WORK ITEM | Quote exactly and only this range of lines in the data below: the line that holds "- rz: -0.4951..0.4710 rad" to the line that holds "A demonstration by", both included.

[[ DATA EXCERPTS, beginning ]]

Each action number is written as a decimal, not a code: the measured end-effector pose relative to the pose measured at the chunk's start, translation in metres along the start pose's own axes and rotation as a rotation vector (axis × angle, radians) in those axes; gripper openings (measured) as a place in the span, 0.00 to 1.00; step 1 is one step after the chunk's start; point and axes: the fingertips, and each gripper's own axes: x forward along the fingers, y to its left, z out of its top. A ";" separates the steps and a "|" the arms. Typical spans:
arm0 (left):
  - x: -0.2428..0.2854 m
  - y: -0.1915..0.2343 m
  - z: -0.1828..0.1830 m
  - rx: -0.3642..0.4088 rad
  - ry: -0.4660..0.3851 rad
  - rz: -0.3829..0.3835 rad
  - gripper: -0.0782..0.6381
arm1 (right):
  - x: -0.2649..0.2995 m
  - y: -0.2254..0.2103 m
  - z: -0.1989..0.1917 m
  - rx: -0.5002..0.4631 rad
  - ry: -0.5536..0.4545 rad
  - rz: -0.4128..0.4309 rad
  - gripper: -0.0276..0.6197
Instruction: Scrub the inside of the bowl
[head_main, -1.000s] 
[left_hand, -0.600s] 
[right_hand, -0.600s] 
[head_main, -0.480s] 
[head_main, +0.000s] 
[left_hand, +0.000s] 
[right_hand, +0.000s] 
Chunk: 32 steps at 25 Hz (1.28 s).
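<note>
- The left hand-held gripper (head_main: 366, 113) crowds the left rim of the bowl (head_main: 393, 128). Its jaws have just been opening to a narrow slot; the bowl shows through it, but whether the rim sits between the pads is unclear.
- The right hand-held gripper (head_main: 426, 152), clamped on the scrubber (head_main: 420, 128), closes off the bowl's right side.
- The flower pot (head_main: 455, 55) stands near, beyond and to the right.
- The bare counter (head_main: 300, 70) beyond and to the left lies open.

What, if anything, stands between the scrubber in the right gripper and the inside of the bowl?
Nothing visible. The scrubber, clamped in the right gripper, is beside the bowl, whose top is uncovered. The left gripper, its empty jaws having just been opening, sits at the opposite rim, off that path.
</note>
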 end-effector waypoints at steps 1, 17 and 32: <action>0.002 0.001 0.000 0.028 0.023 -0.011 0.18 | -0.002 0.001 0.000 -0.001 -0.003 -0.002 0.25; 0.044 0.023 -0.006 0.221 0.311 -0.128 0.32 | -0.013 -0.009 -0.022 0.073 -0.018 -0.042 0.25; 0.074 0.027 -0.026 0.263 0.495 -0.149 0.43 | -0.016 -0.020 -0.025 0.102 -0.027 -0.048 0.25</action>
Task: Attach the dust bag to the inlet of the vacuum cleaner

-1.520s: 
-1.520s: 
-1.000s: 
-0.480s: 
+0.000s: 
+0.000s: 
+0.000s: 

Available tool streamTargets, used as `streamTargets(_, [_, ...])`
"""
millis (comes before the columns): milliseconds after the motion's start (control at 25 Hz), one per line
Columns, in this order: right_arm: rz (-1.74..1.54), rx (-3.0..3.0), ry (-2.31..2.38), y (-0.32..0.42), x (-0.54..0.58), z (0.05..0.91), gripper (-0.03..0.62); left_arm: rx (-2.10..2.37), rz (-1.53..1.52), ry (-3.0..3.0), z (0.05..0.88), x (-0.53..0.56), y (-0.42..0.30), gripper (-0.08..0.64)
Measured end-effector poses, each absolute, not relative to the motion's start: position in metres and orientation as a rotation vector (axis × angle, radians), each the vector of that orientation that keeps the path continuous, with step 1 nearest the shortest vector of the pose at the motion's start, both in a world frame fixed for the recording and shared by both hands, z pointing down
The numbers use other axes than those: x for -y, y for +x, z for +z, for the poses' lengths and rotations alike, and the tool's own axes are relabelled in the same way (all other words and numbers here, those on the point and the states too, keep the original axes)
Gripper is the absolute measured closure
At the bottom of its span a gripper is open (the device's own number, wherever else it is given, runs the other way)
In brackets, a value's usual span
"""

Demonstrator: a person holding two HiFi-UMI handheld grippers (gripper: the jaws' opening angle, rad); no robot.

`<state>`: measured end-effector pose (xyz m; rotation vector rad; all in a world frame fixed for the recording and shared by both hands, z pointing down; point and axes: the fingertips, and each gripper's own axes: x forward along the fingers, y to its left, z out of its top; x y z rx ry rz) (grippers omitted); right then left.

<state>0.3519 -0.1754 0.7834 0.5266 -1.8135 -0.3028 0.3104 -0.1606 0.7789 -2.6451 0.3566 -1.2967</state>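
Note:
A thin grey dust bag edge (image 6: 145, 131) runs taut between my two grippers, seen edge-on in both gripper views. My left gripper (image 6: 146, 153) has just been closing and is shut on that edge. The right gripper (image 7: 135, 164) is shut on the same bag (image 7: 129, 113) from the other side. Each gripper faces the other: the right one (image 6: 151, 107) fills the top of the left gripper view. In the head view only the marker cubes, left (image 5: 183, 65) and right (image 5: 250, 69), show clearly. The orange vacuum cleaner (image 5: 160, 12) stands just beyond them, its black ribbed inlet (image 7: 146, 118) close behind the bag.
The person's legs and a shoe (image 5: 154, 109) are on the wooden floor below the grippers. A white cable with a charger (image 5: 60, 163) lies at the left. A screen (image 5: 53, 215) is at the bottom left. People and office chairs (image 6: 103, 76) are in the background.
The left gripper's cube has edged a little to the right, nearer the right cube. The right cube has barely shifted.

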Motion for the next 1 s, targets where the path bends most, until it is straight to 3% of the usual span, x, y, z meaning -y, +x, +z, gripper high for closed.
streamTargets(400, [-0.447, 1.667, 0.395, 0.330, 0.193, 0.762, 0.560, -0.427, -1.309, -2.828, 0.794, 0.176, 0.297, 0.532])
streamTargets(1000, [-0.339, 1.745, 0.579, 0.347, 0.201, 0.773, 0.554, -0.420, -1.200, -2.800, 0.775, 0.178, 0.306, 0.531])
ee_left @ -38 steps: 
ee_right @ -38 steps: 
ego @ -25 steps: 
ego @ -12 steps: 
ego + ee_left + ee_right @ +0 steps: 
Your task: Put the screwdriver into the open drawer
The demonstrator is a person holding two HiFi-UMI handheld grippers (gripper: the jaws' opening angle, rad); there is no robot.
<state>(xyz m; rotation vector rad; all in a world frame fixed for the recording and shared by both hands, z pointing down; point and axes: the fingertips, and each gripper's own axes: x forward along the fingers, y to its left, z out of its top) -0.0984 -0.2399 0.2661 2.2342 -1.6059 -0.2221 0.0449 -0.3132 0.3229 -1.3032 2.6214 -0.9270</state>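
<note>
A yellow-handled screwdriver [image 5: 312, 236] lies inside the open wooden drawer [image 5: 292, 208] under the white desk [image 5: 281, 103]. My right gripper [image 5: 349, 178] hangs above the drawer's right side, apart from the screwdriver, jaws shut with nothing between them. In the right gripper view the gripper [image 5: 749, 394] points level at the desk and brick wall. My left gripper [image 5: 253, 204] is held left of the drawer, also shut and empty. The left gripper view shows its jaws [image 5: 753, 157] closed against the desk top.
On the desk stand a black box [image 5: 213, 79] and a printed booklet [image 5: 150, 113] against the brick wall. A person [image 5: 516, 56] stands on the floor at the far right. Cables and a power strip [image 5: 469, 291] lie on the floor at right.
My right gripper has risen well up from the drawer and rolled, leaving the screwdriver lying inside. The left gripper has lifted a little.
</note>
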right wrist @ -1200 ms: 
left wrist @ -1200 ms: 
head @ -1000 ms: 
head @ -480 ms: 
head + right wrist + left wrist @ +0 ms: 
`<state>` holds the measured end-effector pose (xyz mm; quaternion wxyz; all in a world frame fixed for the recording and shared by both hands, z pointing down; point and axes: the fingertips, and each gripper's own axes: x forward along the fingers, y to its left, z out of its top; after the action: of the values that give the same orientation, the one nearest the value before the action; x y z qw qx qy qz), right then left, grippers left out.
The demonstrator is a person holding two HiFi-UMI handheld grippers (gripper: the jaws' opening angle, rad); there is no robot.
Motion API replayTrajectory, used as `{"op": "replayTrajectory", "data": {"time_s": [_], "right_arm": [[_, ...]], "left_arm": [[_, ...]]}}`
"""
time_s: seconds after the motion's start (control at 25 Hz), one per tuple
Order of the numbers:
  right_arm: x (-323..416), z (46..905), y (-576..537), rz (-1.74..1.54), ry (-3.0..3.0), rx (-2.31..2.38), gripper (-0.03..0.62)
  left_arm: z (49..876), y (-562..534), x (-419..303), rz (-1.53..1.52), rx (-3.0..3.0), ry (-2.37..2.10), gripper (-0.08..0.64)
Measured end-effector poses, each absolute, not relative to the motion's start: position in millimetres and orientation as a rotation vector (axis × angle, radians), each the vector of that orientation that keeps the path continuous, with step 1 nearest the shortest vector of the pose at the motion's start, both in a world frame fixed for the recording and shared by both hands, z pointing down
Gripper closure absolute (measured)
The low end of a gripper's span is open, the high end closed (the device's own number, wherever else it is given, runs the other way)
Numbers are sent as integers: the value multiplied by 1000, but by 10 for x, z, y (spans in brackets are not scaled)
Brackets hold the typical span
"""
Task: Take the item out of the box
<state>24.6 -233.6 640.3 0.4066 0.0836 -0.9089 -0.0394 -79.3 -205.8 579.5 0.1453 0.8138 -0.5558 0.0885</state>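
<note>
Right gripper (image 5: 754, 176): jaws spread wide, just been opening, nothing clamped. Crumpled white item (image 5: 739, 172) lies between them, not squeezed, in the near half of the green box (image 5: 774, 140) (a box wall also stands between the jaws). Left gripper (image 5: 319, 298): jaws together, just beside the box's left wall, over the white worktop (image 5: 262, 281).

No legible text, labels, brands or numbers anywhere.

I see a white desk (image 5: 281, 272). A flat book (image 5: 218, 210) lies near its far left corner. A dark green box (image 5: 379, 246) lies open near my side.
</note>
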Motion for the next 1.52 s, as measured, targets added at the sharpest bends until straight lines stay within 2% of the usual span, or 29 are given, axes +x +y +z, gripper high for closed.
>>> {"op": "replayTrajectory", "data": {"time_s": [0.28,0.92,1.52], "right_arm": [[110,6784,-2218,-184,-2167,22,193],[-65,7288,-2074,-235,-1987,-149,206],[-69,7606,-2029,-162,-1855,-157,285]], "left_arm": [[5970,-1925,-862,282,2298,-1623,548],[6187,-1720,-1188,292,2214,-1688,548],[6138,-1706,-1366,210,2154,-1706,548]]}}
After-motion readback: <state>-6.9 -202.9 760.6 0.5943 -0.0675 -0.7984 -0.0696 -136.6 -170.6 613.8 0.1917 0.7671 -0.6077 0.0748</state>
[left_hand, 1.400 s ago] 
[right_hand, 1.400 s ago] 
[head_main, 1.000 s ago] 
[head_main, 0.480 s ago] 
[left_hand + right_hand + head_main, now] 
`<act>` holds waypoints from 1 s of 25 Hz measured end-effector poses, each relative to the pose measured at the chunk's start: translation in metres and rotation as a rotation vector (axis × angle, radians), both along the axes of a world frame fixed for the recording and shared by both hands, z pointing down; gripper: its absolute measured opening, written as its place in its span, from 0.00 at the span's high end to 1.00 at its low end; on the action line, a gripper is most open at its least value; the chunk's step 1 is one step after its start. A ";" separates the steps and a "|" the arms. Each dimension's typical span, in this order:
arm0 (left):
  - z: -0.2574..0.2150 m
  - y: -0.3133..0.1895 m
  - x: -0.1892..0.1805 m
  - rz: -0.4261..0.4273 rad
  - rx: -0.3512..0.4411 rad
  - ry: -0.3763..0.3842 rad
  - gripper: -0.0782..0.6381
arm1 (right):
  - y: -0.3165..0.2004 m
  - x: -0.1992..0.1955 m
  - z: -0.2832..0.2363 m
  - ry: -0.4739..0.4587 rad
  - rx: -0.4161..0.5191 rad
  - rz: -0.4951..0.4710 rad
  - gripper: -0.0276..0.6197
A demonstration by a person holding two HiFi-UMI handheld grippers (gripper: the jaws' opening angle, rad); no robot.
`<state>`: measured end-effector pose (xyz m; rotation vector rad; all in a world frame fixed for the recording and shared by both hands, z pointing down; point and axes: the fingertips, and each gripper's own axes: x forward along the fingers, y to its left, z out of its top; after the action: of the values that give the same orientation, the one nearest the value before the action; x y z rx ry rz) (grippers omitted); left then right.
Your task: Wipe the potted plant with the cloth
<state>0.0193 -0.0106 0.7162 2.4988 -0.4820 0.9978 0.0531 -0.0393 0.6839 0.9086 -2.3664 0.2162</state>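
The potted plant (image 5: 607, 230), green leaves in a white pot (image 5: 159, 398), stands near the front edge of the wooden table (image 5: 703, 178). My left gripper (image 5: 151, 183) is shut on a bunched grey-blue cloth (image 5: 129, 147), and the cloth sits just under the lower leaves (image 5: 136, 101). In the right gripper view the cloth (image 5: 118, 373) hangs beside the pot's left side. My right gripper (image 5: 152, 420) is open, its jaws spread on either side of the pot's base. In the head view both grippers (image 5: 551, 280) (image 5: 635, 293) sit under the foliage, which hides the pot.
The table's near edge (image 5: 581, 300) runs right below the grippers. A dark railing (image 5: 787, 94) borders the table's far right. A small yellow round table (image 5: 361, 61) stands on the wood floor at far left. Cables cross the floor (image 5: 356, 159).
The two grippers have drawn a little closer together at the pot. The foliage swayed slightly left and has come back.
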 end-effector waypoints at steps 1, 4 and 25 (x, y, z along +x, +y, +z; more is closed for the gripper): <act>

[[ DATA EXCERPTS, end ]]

PROBLEM SOLUTION |
  - rz: -0.4951..0.4710 rad
  - gripper: -0.0276..0.6197
A demonstration by a person holding two HiFi-UMI handheld grippers (gripper: the jaws' opening angle, rad); no robot.

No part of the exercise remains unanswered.